Di dalam ruangan utama, Andre sedang duduk di kursi, dikelilingi oleh anak buahnya. Ia tersenyum tipis ketika melihat Aldo dan Adrian muncul.
---
"Akhirnya kalian datang juga," ujar Andre dengan nada mengejek. "Kalian benar-benar pikir bisa menghentikanku?"
Adrian mengangkat pistolnya, menatap Andre dengan penuh kebencian. "Ini adalah akhir permainanmu."

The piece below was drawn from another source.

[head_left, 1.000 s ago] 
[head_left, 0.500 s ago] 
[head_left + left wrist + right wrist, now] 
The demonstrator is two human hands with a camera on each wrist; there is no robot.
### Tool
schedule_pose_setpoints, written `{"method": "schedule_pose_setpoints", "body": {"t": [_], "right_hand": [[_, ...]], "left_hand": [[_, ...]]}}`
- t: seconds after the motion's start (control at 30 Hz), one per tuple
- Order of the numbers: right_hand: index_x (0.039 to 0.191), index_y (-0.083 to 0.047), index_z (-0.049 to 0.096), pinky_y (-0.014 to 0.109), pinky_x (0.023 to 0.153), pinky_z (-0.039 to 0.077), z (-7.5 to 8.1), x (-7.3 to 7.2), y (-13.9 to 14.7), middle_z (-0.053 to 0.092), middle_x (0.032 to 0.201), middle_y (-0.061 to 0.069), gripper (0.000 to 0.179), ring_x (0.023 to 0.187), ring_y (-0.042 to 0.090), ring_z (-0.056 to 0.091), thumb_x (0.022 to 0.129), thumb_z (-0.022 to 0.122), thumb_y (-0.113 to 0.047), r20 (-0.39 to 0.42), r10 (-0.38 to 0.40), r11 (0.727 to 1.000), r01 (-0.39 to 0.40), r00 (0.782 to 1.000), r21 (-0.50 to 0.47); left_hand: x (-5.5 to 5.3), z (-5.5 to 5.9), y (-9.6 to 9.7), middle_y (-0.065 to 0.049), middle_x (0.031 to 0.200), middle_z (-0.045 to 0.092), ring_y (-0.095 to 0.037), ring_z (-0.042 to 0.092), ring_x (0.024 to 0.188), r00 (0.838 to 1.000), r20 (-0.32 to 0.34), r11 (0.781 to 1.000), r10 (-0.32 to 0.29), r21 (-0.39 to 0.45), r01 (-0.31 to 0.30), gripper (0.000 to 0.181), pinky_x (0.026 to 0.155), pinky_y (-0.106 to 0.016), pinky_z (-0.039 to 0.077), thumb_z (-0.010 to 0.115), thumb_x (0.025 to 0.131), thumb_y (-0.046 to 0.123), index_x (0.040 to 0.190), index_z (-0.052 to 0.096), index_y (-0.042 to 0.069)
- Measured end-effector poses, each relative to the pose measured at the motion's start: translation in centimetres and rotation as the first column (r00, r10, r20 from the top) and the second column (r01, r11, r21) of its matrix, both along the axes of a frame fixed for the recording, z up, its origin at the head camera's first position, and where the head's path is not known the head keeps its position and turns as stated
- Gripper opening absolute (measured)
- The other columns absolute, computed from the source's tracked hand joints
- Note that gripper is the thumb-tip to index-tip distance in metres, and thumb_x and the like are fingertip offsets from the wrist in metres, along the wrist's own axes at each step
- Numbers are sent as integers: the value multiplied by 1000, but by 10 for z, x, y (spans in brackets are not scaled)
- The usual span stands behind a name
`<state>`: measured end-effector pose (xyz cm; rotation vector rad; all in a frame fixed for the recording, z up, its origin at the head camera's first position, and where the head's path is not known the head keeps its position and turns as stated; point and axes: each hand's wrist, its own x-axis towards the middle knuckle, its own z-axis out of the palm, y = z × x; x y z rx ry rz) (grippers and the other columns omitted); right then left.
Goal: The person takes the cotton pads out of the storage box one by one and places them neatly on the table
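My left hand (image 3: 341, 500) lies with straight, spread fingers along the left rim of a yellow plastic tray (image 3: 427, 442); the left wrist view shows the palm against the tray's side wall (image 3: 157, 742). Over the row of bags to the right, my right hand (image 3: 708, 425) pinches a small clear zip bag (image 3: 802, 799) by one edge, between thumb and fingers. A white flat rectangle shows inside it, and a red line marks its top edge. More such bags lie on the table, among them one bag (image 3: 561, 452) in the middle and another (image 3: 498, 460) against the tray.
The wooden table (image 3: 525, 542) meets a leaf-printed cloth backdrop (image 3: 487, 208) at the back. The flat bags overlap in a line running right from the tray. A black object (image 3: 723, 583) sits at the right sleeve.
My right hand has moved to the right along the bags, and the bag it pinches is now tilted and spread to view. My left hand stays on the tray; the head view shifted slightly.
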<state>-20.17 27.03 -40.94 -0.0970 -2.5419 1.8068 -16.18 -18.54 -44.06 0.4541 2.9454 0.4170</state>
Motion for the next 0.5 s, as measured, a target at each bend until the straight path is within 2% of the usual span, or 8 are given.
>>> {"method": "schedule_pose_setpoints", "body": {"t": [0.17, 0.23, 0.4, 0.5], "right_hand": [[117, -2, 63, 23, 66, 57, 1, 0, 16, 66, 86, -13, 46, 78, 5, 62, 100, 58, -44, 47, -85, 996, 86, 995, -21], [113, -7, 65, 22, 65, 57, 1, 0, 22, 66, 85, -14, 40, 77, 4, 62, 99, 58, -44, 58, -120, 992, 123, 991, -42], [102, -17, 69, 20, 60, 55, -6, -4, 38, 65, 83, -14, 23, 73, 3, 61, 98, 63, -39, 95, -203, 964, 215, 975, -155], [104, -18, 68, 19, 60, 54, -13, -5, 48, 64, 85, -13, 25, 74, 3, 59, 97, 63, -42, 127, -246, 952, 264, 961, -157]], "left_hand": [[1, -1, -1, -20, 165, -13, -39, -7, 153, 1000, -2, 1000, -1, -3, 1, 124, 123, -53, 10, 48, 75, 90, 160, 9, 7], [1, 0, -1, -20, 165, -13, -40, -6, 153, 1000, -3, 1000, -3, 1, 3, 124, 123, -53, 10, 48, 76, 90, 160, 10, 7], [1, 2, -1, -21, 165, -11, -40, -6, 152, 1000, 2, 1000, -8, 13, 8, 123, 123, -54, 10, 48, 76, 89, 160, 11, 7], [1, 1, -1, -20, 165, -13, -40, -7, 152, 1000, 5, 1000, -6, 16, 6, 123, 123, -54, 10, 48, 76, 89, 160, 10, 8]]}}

Andre tertawa, melambaikan tangannya. "Oh, tidak, Adrian. Ini baru permulaan."
Aldo melangkah maju, mencoba berbicara. "Andre, kau tidak harus melakukan ini. Kau sudah cukup menghancurkan hidup banyak orang."
Andre menatap Aldo dengan sorot mata dingin. "Dan kau, Aldo, berani mengkhianatiku setelah semua yang kulakukan untukmu? Kau tidak lebih dari alat yang bisa dibuang."
---
Ketegangan semakin memuncak ketika suara tembakan tiba-tiba terdengar dari luar gudang. Adrian dan Aldo langsung bergerak, berlindung di balik peti-peti kayu. Andre tertawa keras, menikmati kekacauan yang terjadi.
"Kalian tidak akan keluar hidup-hidup dari sini!" teriak Andre.
Namun, di tengah kekacauan itu, Riska tiba-tiba muncul di pintu gudang. Wajahnya penuh tekad, meskipun ketakutan jelas terlihat di matanya.
"Apa yang kau lakukan di sini?" teriak Adrian, terkejut.
"Saya tidak akan membiarkan kalian berjuang sendirian," jawab Riska.
---
Sebelum Adrian atau Aldo sempat bergerak, Andre mengarahkan pistolnya ke arah Riska.
"Langkah yang buruk, nona manis," ujar Andre dengan senyum jahat.
Suara tembakan menggema di seluruh ruangan. Riska terhuyung, dan darah mulai terlihat di pakaian putihnya.